Web Scraping with Google Spreadsheets and XPath

bochi · on Sept 25, 2011

tl;dw(atch): Use the ImportXML function and XPath: https://docs.google.com/support/bin/answer.py?answer=155184

thedjpetersen · on Sept 25, 2011

I remember trying to use Google Apps Scripts to try to build a wikipedia game, by scraping the random page. It would determine whether the page was a person, and if so add it as a character and the rest would later be used as items. Didn't finish it but the idea was fun.

https://docs.google.com/spreadsheet/ccc?key=0AlQOPbxFfjKhdHd...

iamchrisle · on Sept 25, 2011

ImportXML Cookbook: http://www.seerinteractive.com/blog/importxml-cookbook/2011/...

I would love if anyone can add more to it... i'm trying to start a big collection :)
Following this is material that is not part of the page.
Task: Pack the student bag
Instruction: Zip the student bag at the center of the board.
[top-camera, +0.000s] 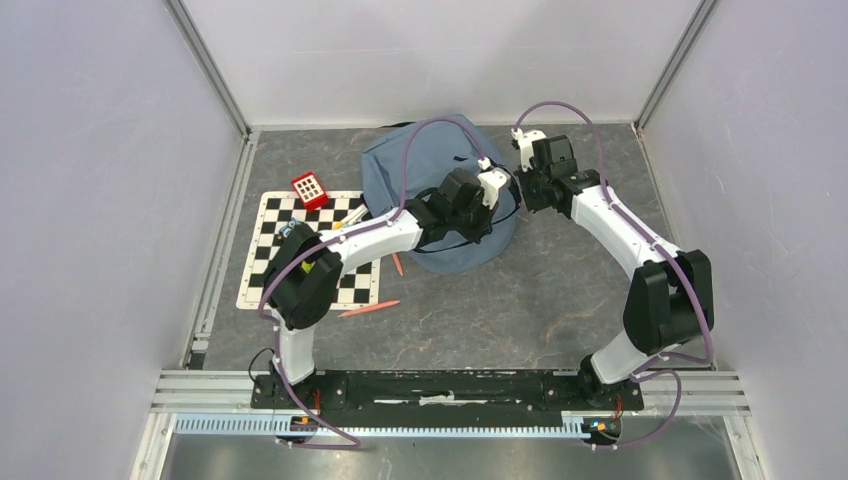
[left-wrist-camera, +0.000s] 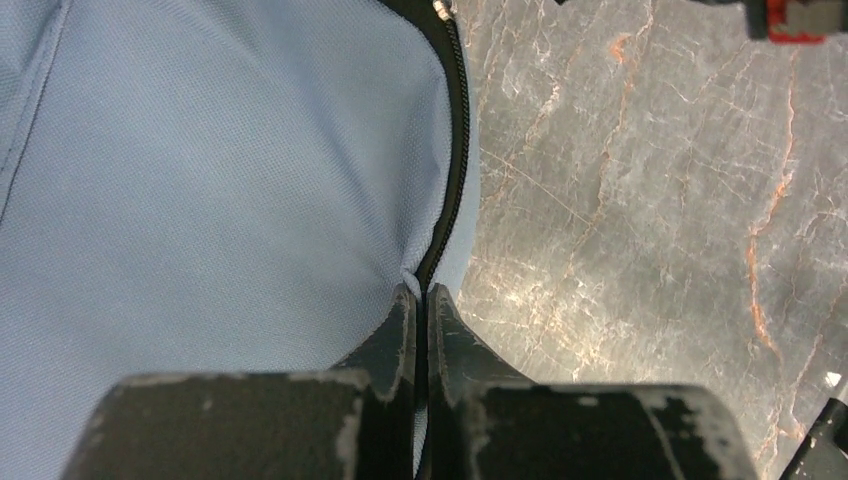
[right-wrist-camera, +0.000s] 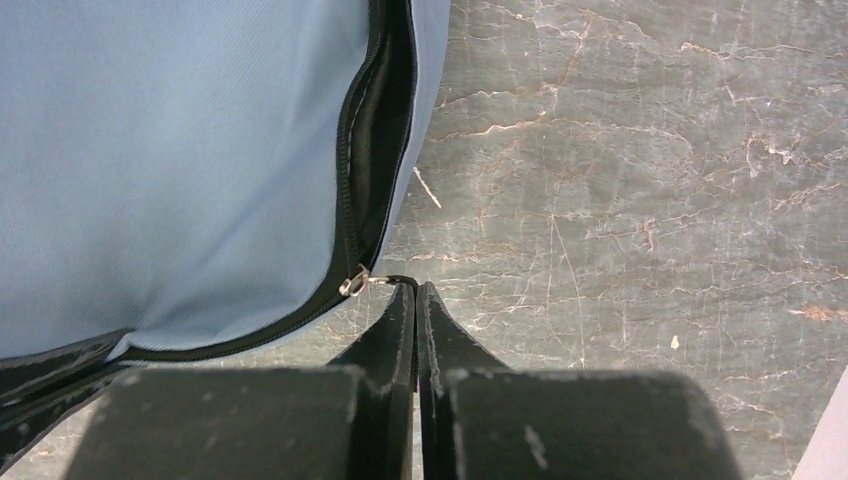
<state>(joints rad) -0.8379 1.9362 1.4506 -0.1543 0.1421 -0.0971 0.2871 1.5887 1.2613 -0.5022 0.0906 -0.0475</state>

madiator · on Sept 25, 2011

Unfortunately the audio was bad, so couldn't continue listening after a minute. Would be great if the author could fix it.

cschep · on Sept 25, 2011

Possibly the worst abuse of "mobile" web high jacking. Can't even scroll without "paging" over? Boo!

wslh · on Sept 25, 2011

You can look at alternative articles such as: http://blog.ouseful.info/2008/10/14/data-scraping-wikipedia-...

elchief · on Oct 2, 2011

which browser? fine on opera mini

stfu · on Sept 25, 2011

Love that blog. Glad to see that it made it to HN. His Rapidminer tuts are excellent as well.